The following constitutes Amendment No. 4 to the Schedule 13D filed by the undersigned (“Amendment No. 4”). This Amendment No. 4 amends the Schedule 13D as specifically set forth herein.

 

Item 1.Security and Issuer.

Item 1 is hereby amended and restated to read as follows:

This statement relates to the common stock, $0.001 par value per share (the “Shares”), of the Inseego Corp. (the “Issuer”). The address of the principal executive offices of the Issuer is 9645 Scranton Road, Suite 205, San Diego, California 92121.

Item 3.Source and Amount of Funds or Other Consideration.

Item 3 is hereby amended and restated to read as follows:

The Shares purchased by the Fund were purchased with working capital (which may, at any given time, include margin loans made by brokerage firms in the ordinary course of business) in open market purchases, except as otherwise noted, as set forth in Schedule A to the Schedule 13D, which is incorporated by reference herein. The aggregate purchase price of the 3,213,208 Shares beneficially owned by the Fund (excluding call options) is approximately $7,086,965, including brokerage commissions.

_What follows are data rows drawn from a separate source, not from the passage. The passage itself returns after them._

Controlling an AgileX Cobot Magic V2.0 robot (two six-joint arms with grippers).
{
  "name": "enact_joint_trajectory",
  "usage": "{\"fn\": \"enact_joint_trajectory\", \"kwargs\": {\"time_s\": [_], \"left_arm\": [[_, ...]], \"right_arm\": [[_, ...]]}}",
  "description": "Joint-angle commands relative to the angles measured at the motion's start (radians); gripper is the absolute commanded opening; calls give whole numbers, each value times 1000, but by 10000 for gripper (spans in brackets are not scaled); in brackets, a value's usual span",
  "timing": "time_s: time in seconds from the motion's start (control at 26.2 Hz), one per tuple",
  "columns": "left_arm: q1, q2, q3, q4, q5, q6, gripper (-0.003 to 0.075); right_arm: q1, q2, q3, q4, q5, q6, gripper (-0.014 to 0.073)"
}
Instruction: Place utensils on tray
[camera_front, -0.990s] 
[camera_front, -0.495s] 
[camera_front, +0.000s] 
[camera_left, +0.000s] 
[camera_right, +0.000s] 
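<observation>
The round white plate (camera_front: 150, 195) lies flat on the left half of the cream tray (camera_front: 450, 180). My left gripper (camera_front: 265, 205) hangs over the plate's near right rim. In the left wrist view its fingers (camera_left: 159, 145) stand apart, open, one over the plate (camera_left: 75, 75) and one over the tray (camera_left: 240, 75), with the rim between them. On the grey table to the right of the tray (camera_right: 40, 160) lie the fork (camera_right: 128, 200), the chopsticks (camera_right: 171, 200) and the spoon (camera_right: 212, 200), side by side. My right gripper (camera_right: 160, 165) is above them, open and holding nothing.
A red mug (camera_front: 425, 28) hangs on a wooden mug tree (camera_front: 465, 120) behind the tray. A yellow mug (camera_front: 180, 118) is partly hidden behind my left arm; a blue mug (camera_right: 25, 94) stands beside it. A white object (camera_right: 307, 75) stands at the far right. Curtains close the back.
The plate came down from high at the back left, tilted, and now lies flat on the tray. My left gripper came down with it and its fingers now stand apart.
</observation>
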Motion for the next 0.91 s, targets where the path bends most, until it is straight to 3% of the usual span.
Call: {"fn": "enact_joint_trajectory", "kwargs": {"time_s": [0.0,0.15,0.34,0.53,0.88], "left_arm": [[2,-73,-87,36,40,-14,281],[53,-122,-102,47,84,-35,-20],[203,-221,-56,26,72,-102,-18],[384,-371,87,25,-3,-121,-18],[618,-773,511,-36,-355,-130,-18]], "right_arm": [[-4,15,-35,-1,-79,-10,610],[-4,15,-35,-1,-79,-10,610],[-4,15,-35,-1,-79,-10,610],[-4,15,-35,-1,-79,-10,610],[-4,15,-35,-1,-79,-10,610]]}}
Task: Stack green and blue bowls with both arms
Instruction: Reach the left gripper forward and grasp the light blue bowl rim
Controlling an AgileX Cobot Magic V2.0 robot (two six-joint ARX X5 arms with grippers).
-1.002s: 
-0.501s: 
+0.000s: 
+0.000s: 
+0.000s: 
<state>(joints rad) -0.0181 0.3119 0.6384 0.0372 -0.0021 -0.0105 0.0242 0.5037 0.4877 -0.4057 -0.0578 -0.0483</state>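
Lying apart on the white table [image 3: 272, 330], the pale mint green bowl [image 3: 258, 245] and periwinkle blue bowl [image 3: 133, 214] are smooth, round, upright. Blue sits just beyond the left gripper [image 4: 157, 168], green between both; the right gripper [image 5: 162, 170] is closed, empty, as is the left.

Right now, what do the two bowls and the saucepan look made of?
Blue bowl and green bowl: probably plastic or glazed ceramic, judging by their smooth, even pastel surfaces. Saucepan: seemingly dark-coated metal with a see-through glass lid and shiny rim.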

The Shares purchased by the Foundation were purchased with working capital (which may, at any given time, include margin loans made by brokerage firms in the ordinary course of business) in open market purchases, except as otherwise noted, as set forth in Schedule A to the Schedule 13D, which is incorporated by reference herein. The aggregate purchase price of the 141,714 Shares beneficially owned by the Fund is approximately $272,899, including brokerage commissions.

The Shares beneficially owned by the Maguire 2015 Family Trust were purchased by the Fund with working capital (which may, at any given time, include margin loans made by brokerage firms in the ordinary course of business) in open market purchases, except as otherwise noted, as set forth in Schedule A to the Schedule 13D, which is incorporated by reference herein, and were transferred to the Maguire 2015 Family Trust. The aggregate purchase price of the 300,000 Shares beneficially owned by the Maguire 2015 Family Trust is approximately $1,164,001, including brokerage commissions.

Item 4.Purpose of Transaction

Item 4 is hereby amended to add the following:

Following the initial meeting between Timothy Maguire, the managing member of Maguire Asset Management, LLC, and the Issuer’s recently appointed CEO, Dan Mondor, on June 15, 2017, Mr. Maguire e-mailed Mr. Mondor to express support for the CEO’s leadership and plans for the Issuer including Mr. Mondor’s plans to (i) cut costs throughout the Issuer’s business, (ii) visit the Issuer’s DigiCore Holdings Limited (“Ctrack”), R.E.R. Enterprises, Inc. and Feeney Wireless, LLC businesses, (iii) meet or exceed the Issuer’s recently released EBITDA forecast, (iv) improve margins and capitalize on growth opportunities in international markets and new product cycles, including 5G, for the mobile broadband division (MIFI), and (vi) make Ctrack a top priority and retain an independent software as a service (SaaS) consultant to improve Ctrack’s strategy for profitability and growth.  The foregoing description is qualified in its entirety by reference to the e-mail, which is attached hereto as Exhibit 99.1 and is incorporated herein by reference. 

7

CUSIP NO. 45782B104

 

Item 5.Interest in Securities of the Issuer.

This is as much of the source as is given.